**Problem requirements:** Set down every line below, word for word.

-*-*-

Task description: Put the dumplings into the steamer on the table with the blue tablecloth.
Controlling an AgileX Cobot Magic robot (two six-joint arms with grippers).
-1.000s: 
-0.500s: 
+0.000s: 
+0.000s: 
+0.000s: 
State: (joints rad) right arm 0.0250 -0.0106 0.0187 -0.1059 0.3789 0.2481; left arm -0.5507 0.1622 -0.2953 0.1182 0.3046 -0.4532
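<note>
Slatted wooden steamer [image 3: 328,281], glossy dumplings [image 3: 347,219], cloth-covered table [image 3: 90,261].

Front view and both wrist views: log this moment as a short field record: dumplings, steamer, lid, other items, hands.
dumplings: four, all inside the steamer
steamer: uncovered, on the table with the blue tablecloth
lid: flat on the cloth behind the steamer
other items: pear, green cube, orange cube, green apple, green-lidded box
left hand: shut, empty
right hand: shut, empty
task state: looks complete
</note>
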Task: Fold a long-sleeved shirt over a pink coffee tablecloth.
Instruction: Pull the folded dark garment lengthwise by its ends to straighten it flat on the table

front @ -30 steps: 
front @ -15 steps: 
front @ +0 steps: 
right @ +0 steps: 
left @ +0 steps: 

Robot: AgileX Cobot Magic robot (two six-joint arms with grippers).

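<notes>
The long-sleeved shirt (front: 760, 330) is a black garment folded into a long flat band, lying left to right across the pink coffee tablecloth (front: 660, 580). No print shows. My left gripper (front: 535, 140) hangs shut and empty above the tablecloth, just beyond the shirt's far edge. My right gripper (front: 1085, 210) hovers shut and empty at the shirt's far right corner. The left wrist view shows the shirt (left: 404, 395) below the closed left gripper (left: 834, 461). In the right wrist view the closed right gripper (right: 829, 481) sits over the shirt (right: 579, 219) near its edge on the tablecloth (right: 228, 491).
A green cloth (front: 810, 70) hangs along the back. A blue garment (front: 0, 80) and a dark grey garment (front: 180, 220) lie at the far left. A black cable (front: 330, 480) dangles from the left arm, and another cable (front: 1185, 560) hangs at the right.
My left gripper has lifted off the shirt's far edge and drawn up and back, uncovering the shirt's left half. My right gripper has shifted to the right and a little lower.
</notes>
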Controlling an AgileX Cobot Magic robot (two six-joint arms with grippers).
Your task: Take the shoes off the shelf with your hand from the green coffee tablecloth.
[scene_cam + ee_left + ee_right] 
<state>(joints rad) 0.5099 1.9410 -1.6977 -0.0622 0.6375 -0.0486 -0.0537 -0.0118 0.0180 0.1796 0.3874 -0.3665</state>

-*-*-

**Expected answer:**
Task description: Put the dumplings into the steamer on the table with the blue tablecloth.
Controlling an AgileX Cobot Magic robot (two six-joint arms with grippers).
-1.000s: 
-0.500s: 
+0.000s: 
+0.000s: 
+0.000s: 
State: (joints rad) right arm 0.0250 -0.0106 0.0187 -0.1059 0.3789 0.2481; left arm -0.5507 0.1622 -0.2953 0.1182 0.3046 -0.4532
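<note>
Slatted wooden steamer [image 3: 328,281], glossy dumplings [image 3: 347,219], cloth-covered table [image 3: 90,261].

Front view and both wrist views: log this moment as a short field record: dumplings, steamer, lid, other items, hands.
dumplings: four, all inside the steamer
steamer: uncovered, on the table with the blue tablecloth
lid: flat on the cloth behind the steamer
other items: pear, green cube, orange cube, green apple, green-lidded box
left hand: shut, empty
right hand: shut, empty
task state: looks complete
</note>
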Task: Fold a long-sleeved shirt over a pink coffee tablecloth.
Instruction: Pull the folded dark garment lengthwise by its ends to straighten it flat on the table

front @ -30 steps: 
front @ -15 steps: 
front @ +0 steps: 
right @ +0 steps: 
left @ +0 steps: 

Robot: AgileX Cobot Magic robot (two six-joint arms with grippers).

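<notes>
The long-sleeved shirt (front: 760, 330) is a black garment folded into a long flat band, lying left to right across the pink coffee tablecloth (front: 660, 580). No print shows. My left gripper (front: 535, 140) hangs shut and empty above the tablecloth, just beyond the shirt's far edge. My right gripper (front: 1085, 210) hovers shut and empty at the shirt's far right corner. The left wrist view shows the shirt (left: 404, 395) below the closed left gripper (left: 834, 461). In the right wrist view the closed right gripper (right: 829, 481) sits over the shirt (right: 579, 219) near its edge on the tablecloth (right: 228, 491).
A green cloth (front: 810, 70) hangs along the back. A blue garment (front: 0, 80) and a dark grey garment (front: 180, 220) lie at the far left. A black cable (front: 330, 480) dangles from the left arm, and another cable (front: 1185, 560) hangs at the right.
My left gripper has lifted off the shirt's far edge and drawn up and back, uncovering the shirt's left half. My right gripper has shifted to the right and a little lower.
</notes>
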Controlling an AgileX Cobot Magic robot (two six-joint arms with grippers).
Your task: Take the shoes off the shelf with your hand from the green coffee tablecloth.
[scene_cam + ee_left + ee_right] 
<state>(joints rad) 0.5099 1.9410 -1.6977 -0.0622 0.6375 -0.0486 -0.0537 -0.0118 0.0180 0.1796 0.3874 -0.3665</state>

That covers the exercise completely.